FICHA TÉCNICA



Título obra Las gallinas matemáticas

Autoría Héctor Mendoza

Dirección Héctor Mendoza

Elenco Carmen Beato, Nicky Mondellini, Fernando Jaramillo

Iluminación Gabriel Pascal

Espacios teatrales Foro Sor Juana Inés de la Cruz

Referencia Bruno Bert, “Ausencia de substancia”, en Tiempo Libre, núm. 957, 10 septiembre 1998, p. 19.




imagen facsimilar

Referencia Electrónica


Teatro

Ausencia de substancia

Bruno Bert

El título de la última obra de Héctor Mendoza podría tener ecos en aquella otra de Molière que se llamó Las preciosas ridículas, tal vez con la diferencia de que allá el autor ridiculizaba a una cierta clase de mujeres de la corte, y aquí la burla las involucra a todas en general y sin distingos. Me refiero claro a Las gallinas matemáticas, que se ha estrenado recientemente en el foro Sor Juana Inés de la Cruz, del Centro Cultural Universitario.

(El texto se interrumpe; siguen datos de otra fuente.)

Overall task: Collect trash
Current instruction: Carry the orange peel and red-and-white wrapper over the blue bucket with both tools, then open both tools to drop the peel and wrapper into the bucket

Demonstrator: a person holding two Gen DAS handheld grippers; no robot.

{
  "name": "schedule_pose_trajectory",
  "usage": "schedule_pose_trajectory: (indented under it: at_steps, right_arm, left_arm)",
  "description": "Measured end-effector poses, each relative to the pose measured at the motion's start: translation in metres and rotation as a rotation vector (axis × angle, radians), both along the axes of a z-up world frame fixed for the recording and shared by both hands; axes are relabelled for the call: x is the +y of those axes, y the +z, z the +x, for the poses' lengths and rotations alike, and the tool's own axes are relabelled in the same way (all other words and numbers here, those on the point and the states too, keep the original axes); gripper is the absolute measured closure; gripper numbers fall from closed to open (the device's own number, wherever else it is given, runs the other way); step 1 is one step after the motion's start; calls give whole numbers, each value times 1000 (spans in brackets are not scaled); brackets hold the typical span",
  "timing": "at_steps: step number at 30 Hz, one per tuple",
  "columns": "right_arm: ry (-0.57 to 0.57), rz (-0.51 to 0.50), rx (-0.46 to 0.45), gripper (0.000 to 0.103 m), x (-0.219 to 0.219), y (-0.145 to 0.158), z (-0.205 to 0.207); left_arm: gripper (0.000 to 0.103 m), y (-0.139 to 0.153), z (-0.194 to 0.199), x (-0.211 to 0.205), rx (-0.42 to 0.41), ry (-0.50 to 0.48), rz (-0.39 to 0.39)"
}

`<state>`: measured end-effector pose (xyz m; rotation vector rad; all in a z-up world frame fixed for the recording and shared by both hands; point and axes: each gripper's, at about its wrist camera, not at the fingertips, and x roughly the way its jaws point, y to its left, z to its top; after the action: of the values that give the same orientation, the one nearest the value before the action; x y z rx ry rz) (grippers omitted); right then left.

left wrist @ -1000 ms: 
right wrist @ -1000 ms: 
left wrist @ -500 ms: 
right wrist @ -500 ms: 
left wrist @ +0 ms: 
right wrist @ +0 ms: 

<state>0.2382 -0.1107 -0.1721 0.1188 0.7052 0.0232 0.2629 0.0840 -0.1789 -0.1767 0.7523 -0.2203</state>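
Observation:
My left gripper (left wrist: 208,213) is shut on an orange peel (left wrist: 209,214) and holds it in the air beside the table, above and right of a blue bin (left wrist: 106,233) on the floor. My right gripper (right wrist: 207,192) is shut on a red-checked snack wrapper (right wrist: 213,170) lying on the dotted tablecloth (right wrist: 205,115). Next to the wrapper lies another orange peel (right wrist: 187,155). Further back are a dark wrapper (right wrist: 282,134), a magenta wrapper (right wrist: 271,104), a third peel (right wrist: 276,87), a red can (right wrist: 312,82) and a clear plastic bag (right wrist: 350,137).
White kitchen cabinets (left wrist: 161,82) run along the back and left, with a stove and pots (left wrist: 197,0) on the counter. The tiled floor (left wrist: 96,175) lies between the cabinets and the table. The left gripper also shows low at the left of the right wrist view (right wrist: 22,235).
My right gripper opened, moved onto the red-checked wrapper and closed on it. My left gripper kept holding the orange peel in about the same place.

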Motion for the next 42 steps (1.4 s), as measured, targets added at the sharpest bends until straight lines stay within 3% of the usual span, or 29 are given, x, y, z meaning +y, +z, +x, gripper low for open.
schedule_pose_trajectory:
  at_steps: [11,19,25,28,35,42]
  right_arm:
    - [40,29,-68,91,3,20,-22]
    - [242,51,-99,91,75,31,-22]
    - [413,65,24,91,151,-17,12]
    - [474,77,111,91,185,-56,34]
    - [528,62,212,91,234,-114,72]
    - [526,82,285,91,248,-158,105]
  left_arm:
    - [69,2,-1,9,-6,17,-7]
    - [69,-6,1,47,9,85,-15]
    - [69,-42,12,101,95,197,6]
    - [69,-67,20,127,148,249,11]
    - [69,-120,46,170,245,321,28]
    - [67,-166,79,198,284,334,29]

El maestro Mendoza es hábil en la construcción de diálogos, en el manejo de tramas, en la apelación al humor, y aquí trenza esas tres cualidades en un divertimento no muy substancial y bastante tendencioso que imagino habrá "divertido" a más de una espectadora, un poco confusa entre el gusto y el disgusto como la que se me acercó por casualidad al término de la función de estreno.

La trama de esa pequeña farsa en un acto —que por supuesto tiene mucho que ver con la realidad social mexicana— es la relación entre dos mujeres que han tenido y perdido al mismo hombre, una especie de vividor musculoso y ególatra que las dos desean por todo y a pesar de todo, sea cual sea el costo por obtenerlo y conservarlo, a pesar de la conciencia de lo nefasto de sus actos. Siendo aparentemente opuestas entre sí (joven/ madura; inteligente/ tonta; rica/ pobre) terminan siendo iguales —todas, no sólo las protagonistas, ya que no hay mujer que escape a los rubros de esta clasificación— frente a los estímulos del sexo que las vuelve inertes y balbucientes ante el macho que las usa y explota a placer. Es claro que en definitiva la mujer es prácticamente una gallina o, como dicen los propios personajes, peor, aún más estúpida que ella, ya que ni siquiera sabe poner huevos. De esto el maestro Mendoza ha expresado en el programa de mano que la obra era una "mínima contribución al proceso de dignificación de la mujer, al marcar algunas contradicciones entre la idea reformadora y la realidad que de momento manejamos en la praxis feminista". Que mujeres así las hay no hay dudas, y abundantes además; pero que esta obra sea una contribución a su dignificación me parece muy poco convincente.

A niveles formales la farsa que nos presenta es correcta, casi como un ejercicio de estilo, pero también con la frialdad del mismo. Como un trabajo de oficio de quien que lo domina con soltura pero no ha puesto en él más que su bagaje de conocimientos técnicos. Hay ausencia de sustancia si exceptuamos el contenido ideológico y este último no es para rasgarse las vestiduras pero tampoco para entusiasmar, salvo a aquellos que piensan que todo lo que produce un creador famoso es digno de alabanza a priori de su valor real.

Seguramente un creador de la envergadura de Mendoza —que aquí vuelve a fungir como autor y director simultáneamente— podría generar un divertimento sumamente atractivo justamente porque no necesita preocuparse por cuestiones formales y estilísticas, que maneja sin problemas tanto por su talento como por su amplia experiencia. Pero allí donde debiera comenzar el genio de Mendoza, proponiéndonos estructuras novedosas, imágenes sorprendentes, estilizaciones substanciales, un humor renovado y sobre todo una perspectiva de juicio desde donde enfocar la situación, allí es justamente donde termina Las gallinas matemáticas dejándonos un sabor extraño por lo convencional e incluso contradictorio a la experiencia.

Las actrices son Carmen Beato y Nicky Mondellini, mientras que el actor, con una participación más bien breve, es Fernando Jaramillo. El trabajo de los tres es, de nuevo, correcto, lo que nos dice que el director por supuesto sabe manejar tanto el género como el estilo elegido. Sin embargo, tampoco en ellos hay ese plus que entusiasma por lo brillante, lo atrevido o lo especialmente ingenioso del diseño. Se trata de una puesta evidentemente de circunstancia donde todos los ingredientes están en su lugar menos el sabor y las ideas, el primero por ausencia y lo segundo por lo adocenado de los términos aunque se proponga con la intención contraria.